» **Activity**: Copy the listing below in full, exactly.

□ □ □ □ □

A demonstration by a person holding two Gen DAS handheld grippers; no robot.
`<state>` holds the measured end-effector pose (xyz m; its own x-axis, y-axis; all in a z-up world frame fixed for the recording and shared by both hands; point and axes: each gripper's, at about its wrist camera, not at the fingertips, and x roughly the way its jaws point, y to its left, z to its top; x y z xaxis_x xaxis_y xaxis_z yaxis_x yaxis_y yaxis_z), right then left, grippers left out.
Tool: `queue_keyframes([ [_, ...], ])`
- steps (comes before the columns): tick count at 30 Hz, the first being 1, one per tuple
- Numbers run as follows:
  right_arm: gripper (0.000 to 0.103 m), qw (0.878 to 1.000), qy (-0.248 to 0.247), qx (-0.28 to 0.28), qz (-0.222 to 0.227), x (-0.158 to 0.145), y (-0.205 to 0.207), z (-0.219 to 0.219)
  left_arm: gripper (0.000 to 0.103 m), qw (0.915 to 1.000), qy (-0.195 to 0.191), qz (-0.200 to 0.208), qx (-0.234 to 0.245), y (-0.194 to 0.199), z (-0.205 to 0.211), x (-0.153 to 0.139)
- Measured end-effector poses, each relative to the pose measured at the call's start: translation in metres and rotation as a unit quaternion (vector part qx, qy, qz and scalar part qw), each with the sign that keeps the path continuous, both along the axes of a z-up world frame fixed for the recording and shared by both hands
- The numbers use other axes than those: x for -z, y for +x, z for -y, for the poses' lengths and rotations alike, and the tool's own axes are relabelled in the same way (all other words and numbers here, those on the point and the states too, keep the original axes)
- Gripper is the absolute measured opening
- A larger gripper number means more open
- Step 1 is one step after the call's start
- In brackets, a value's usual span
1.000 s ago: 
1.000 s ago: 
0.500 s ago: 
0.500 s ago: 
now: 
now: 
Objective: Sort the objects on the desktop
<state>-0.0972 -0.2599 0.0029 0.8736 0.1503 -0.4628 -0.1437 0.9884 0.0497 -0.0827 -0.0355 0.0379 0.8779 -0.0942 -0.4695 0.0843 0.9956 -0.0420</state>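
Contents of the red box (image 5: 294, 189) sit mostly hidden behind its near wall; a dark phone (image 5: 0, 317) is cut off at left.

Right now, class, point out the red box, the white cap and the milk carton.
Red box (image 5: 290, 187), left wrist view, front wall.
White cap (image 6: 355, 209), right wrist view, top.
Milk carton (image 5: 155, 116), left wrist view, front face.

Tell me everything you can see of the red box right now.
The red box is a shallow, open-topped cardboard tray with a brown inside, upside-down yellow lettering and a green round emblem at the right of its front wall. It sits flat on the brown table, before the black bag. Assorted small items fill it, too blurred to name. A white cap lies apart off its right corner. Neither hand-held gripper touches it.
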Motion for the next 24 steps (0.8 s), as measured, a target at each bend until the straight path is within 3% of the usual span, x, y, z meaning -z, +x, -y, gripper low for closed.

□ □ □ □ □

» **Result of the task**:
A demonstration by a person holding two Gen DAS handheld grippers; no robot.
`<state>` holds the measured end-effector pose (xyz m; its own x-axis, y-axis; all in a z-up world frame fixed for the recording and shared by both hands; point and axes: each gripper's, at about its wrist camera, not at the fingertips, and x roughly the way its jaws point, y to its left, z to its top; x y z xaxis_x xaxis_y xaxis_z yaxis_x yaxis_y yaxis_z), right then left, grippers left out.
Tool: `queue_keyframes([ [_, ...], ])`
- steps (comes before the columns): tick count at 30 Hz, the first being 1, one per tuple
- Numbers run as follows:
  right_arm: gripper (0.000 to 0.103 m), qw (0.878 to 1.000), qy (-0.248 to 0.247), qx (-0.28 to 0.28), qz (-0.222 to 0.227), x (-0.158 to 0.145), y (-0.205 to 0.207), z (-0.219 to 0.219)
  left_arm: gripper (0.000 to 0.103 m), qw (0.915 to 1.000), qy (-0.195 to 0.191), qz (-0.200 to 0.208), qx (-0.234 to 0.245), y (-0.194 to 0.199), z (-0.205 to 0.211), x (-0.153 to 0.139)
- Measured end-effector poses, each relative to the pose measured at the call's start: translation in metres and rotation as a unit quaternion (vector part qx, qy, qz and scalar part qw), each with the sign that keeps the path continuous, both along the axes of a z-up world frame fixed for the recording and shared by both hands
- The numbers use other axes than those: x for -z, y for +x, z for -y, for the poses' lengths and rotations alike, and the tool's own axes are relabelled in the same way (all other words and numbers here, those on the point and the states too, keep the original axes)
- Gripper is the absolute measured opening
- A larger gripper number means more open
- Step 1 is one step after the call's start
- In brackets, a value's usual span
1.000 s ago: 
1.000 s ago: 
0.500 s ago: 
0.500 s ago: 
now: 
now: 
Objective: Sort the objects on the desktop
<state>-0.0972 -0.2599 0.0029 0.8736 0.1503 -0.4628 -0.1437 0.9884 0.0497 -0.0827 -0.0355 0.0379 0.8779 -0.0942 -0.4695 0.0843 0.9956 -0.0420</state>
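Contents of the red box (image 5: 294, 189) sit mostly hidden behind its near wall; a dark phone (image 5: 0, 317) is cut off at left.

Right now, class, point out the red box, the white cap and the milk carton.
Red box (image 5: 290, 187), left wrist view, front wall.
White cap (image 6: 355, 209), right wrist view, top.
Milk carton (image 5: 155, 116), left wrist view, front face.

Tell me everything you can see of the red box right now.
The red box is a shallow, open-topped cardboard tray with a brown inside, upside-down yellow lettering and a green round emblem at the right of its front wall. It sits flat on the brown table, before the black bag. Assorted small items fill it, too blurred to name. A white cap lies apart off its right corner. Neither hand-held gripper touches it.
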Motion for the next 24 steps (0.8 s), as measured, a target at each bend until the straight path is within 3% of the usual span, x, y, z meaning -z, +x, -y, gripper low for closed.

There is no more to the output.